First enter the numbers shown below in red and blue backgrounds. Note that the numbers in blue are copied from the 2nd and 3rd rows of numbers in red. Then going down each column, add 1 to get the number in the next row until the puzzle is filled, with one exception -- 1 follows 9. 

There may be, but I doubt there is a simpler method. I have seen only one other method that is about as simple (link). 

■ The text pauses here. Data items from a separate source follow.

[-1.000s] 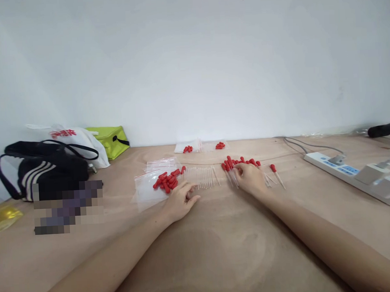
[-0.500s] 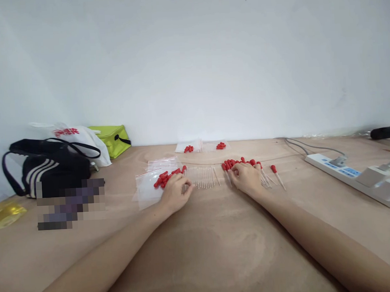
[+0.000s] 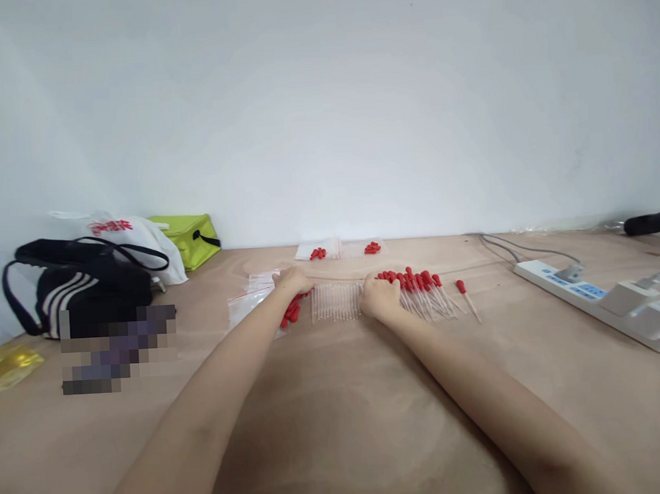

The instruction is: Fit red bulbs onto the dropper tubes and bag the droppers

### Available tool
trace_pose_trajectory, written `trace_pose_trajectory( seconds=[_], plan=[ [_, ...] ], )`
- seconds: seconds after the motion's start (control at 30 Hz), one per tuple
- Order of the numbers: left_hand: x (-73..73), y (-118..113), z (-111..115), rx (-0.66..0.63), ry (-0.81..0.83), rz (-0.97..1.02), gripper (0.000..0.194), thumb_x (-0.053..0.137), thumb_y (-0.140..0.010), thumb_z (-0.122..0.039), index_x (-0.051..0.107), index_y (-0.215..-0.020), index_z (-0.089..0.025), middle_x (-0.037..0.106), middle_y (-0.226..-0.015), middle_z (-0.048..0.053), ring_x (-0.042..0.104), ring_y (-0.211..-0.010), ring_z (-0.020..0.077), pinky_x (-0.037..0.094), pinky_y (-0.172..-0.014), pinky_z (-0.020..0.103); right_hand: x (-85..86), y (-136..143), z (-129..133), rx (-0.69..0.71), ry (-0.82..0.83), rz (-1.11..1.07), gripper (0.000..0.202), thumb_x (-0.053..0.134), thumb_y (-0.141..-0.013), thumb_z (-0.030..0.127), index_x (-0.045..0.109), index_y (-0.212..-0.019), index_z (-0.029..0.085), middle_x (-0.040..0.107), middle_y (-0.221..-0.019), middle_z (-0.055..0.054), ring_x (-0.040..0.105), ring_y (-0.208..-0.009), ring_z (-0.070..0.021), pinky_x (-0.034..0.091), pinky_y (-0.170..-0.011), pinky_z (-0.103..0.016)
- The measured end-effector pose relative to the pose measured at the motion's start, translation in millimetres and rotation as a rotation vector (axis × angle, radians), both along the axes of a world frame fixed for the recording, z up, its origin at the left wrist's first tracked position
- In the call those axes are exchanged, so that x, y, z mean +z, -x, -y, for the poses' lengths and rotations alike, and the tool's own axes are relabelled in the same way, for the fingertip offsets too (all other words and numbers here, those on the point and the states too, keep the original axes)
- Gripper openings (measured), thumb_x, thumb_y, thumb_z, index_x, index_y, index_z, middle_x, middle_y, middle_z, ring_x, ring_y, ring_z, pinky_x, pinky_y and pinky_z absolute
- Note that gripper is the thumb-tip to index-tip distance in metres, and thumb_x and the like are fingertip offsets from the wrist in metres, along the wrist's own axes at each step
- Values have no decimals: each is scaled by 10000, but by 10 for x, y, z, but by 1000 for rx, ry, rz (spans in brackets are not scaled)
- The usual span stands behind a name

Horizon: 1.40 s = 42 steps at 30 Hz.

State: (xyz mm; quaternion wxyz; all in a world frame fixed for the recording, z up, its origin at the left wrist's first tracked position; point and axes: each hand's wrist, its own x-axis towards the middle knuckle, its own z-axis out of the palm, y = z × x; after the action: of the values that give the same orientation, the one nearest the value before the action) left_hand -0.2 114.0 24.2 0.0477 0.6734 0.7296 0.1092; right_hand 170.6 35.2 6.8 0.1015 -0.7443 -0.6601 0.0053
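Your left hand [image 3: 294, 280] lies on the pile of red caps [image 3: 290, 312] and the clear bags [image 3: 249, 301] near the middle of the table [image 3: 339, 423]; you cannot tell whether its fingers hold one. Your right hand [image 3: 380, 297] rests curled at the right end of the single row of clear tubes [image 3: 336, 303], its grip hidden. Just right lies one cluster of capped droppers [image 3: 424, 290], too many to count, and one stray dropper [image 3: 467, 296]. Toward the far edge sit two small cap heaps [image 3: 344, 250]. Three bags [image 3: 110, 266] sit at the left edge, one power strip [image 3: 598, 295] at the right.
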Motion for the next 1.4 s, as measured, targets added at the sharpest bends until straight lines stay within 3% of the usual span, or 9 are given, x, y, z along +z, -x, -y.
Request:
trace_pose_trajectory(
  seconds=[0.2, 0.33, 0.43, 0.53, 0.67, 0.87, 1.17, 1.27, 1.4],
  plan=[
    [129, -9, 80, -70, -134, 116, 176, 562, -686, -306, 596, -652, -136, 645, -753, 123, 580, -859, 287, 407, -736, 356, -47, 29, 59, 40, -57, 6, 267, 396, -741, 100, 537, -961, 44, 619, -868, -198, 565, -851, -264, 267, -725, -369],
    [153, 26, 415, -211, -287, 248, 224, 422, -815, -304, 521, -941, -146, 620, -857, 56, 581, -786, 149, 430, -682, 243, -118, -62, 153, 88, -220, 28, 253, 386, -778, 148, 547, -960, 77, 593, -918, -190, 518, -874, -270, 261, -709, -368],
    [18, 67, 734, -424, -379, 560, 272, 377, -839, -260, 425, -1078, -140, 567, -668, -8, 552, -620, 112, 441, -617, 235, -205, -199, 272, 210, -407, 21, 263, 384, -796, 167, 557, -991, 130, 574, -921, -143, 485, -871, -245, 249, -729, -365],
    [-158, 89, 1005, -532, -242, 821, 245, 358, -840, -281, 487, -995, -141, 542, -648, -8, 550, -608, 110, 456, -593, 237, -295, -325, 402, 360, -530, -26, 280, 379, -788, 122, 564, -997, 150, 558, -893, -94, 477, -822, -192, 236, -761, -348],
    [-324, 51, 1191, -512, -19, 1019, 151, 522, -750, -267, 513, -819, -132, 605, -748, 31, 604, -699, 133, 483, -674, 271, -340, -374, 535, 516, -585, -59, 253, 377, -795, 129, 572, -953, 156, 544, -863, -66, 463, -812, -165, 227, -771, -329],
    [-376, 0, 1247, -531, -13, 1015, 161, 623, -648, -164, 478, -713, -142, 584, -717, 11, 599, -678, 124, 495, -660, 264, -288, -312, 617, 691, -516, -81, 201, 389, -811, 157, 579, -878, 167, 561, -812, -42, 473, -764, -139, 217, -778, -329],
    [-365, -1, 1279, -584, -28, 964, 162, 591, -668, -182, 433, -650, -155, 505, -633, -32, 551, -606, 91, 483, -616, 235, -267, -293, 629, 713, -504, -101, 209, 377, -835, 178, 585, -860, 168, 570, -802, -40, 486, -747, -130, 228, -767, -329],
    [-373, 7, 1271, -594, -50, 958, 139, 590, -673, -181, 454, -683, -154, 536, -666, -21, 575, -645, 106, 489, -642, 249, -268, -281, 628, 730, -503, -102, 215, 374, -842, 185, 587, -873, 171, 574, -806, -40, 486, -749, -130, 230, -766, -327],
    [-379, 12, 1262, -580, -49, 944, 210, 602, -685, -207, 531, -873, -149, 615, -801, 30, 602, -762, 144, 494, -687, 274, -266, -275, 628, 768, -486, -135, 216, 377, -845, 190, 588, -888, 172, 593, -806, -38, 500, -750, -126, 231, -770, -318]
  ],
)
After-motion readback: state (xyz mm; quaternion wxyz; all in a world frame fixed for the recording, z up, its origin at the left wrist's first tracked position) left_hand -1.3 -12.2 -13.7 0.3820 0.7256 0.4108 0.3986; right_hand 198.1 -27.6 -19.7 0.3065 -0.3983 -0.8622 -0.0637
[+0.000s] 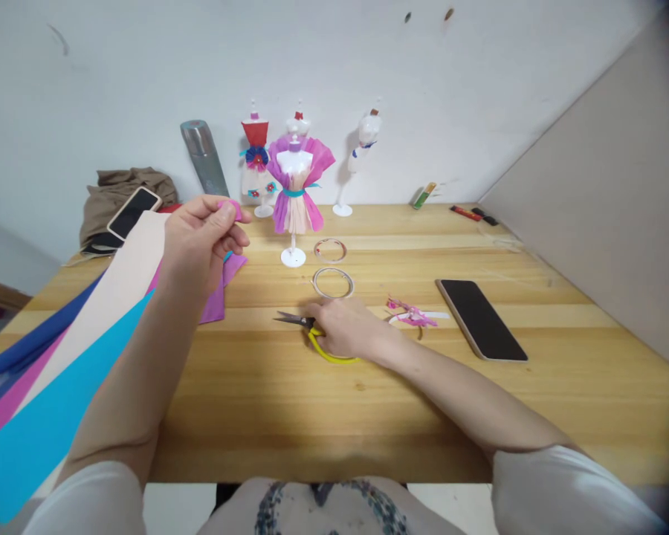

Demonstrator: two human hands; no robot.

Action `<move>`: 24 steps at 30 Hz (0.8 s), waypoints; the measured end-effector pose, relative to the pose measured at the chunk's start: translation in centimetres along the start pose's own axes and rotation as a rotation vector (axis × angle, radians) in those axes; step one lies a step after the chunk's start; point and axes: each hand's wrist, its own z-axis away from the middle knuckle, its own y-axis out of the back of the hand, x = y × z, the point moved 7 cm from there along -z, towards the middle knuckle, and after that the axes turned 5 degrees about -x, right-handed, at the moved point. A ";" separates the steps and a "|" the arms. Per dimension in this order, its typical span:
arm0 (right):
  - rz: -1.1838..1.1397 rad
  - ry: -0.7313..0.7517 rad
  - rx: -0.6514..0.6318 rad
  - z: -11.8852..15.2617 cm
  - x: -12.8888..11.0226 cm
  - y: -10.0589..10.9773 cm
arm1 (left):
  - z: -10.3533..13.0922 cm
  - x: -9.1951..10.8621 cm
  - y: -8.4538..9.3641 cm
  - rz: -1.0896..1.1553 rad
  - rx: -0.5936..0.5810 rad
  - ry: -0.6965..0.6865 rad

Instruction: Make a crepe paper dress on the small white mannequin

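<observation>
My left hand [209, 230] is raised at the left, its thumb and forefinger pinching a small pink piece of paper [233, 209]. My right hand [340, 327] lies low over the table, closed on the yellow-handled scissors [334, 357], whose dark blades point left. Behind the scissors are two tape rings, one [333, 283] close to my right hand and another [331, 250] farther back. A small dress form [294, 193] in purple and pale pink paper with a blue waistband stands between and beyond my hands. Purple paper [215, 301] lies partly behind my left forearm.
Long blue, pink and cream sheets [72, 386] lie at the left. A phone [482, 319] and pink scraps [413, 313] are at the right. Toward the wall stand more dress forms [255, 160], a grey bottle [204, 157], another phone [134, 212] on brown cloth [97, 212], and a green-yellow tube [424, 195].
</observation>
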 end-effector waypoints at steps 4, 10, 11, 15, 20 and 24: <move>0.000 0.017 -0.065 0.3 -0.3 -0.6 | 0.8 -0.5 -1.2 -0.014 -0.065 0.027; 0.014 0.039 -0.016 0.6 -0.2 0.2 | 1.2 -1.8 -2.6 -0.042 -0.175 0.070; 0.008 0.045 0.033 0.2 -0.1 0.2 | 1.3 -2.0 -2.8 -0.043 -0.193 0.081; -0.079 0.219 0.199 -1.4 -0.3 -0.3 | 1.5 -2.6 -3.5 -0.052 -0.241 0.107; -0.070 0.265 0.172 -2.3 0.3 -1.5 | 1.7 -2.8 -3.8 -0.026 -0.258 0.115; -0.023 0.277 0.142 -2.3 0.1 -1.8 | 1.6 -2.9 -3.7 -0.033 -0.257 0.120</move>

Many alternatives can be made from this Base Puzzle. For each of numbers 1-9, generate a random number, then rank the random numbers. The random numbers and ranks are easily produced in a spreadsheet. Then pair each number 1-9 with its random number's rank among all the random numbers, and create the next puzzle from the ranks as shown below. In effect, the numbers in the Base Puzzle are shuffled while still meeting the requirements. For example, a 1 in the Base Puzzle yields a 6 in the Output Puzzle, a 2 in the Base Puzzle yields a 4 in the Output Puzzle, and so forth. 

Base Puzzle

1	4	7	2	5	8	3	6	9
2	5	8	3	6	9	4	7	1
3	6	9	4	7	1	5	8	2
4	7	1	5	8	2	6	9	3
5	8	2	6	9	3	7	1	4
6	9	3	7	1	4	8	2	5
7	1	4	8	2	5	9	3	6
8	2	5	9	3	6	1	4	7
9	3	6	1	4	7	2	5	8

Number

random

rank

1	0.47460201	6
2	0.66240441	4
3	0.30831936	7
4	0.71401711	2
5	0.28997433	8
6	0.68553150	3
7	0.05804816	9
8	0.73011822	1
9	0.47537093	5

Output Puzzle

6	2	9	4	8	1	7	3	5
4	8	1	7	3	5	2	9	6
7	3	5	2	9	6	8	1	4
2	9	6	8	1	4	3	5	7
8	1	4	3	5	7	9	6	2
3	5	7	9	6	2	1	4	8
9	6	2	1	4	8	5	7	3
1	4	8	5	7	3	6	2	9
5	7	3	6	2	9	4	8	1

Equally simple is to create the Base Puzzle by transposing the numbers in red and blue and then adding 1 in rows rather than in columns. The result would be the above Base Puzzle fully transposed. It would match the one at the URL linked above, but its author fills the puzzle by shifting rather than adding. The link also uses a different shuffling method to make alternatives.

Finishing is easy. Delete as many numbers from the Output Puzzle as desired. I leave allowing only one solution to others.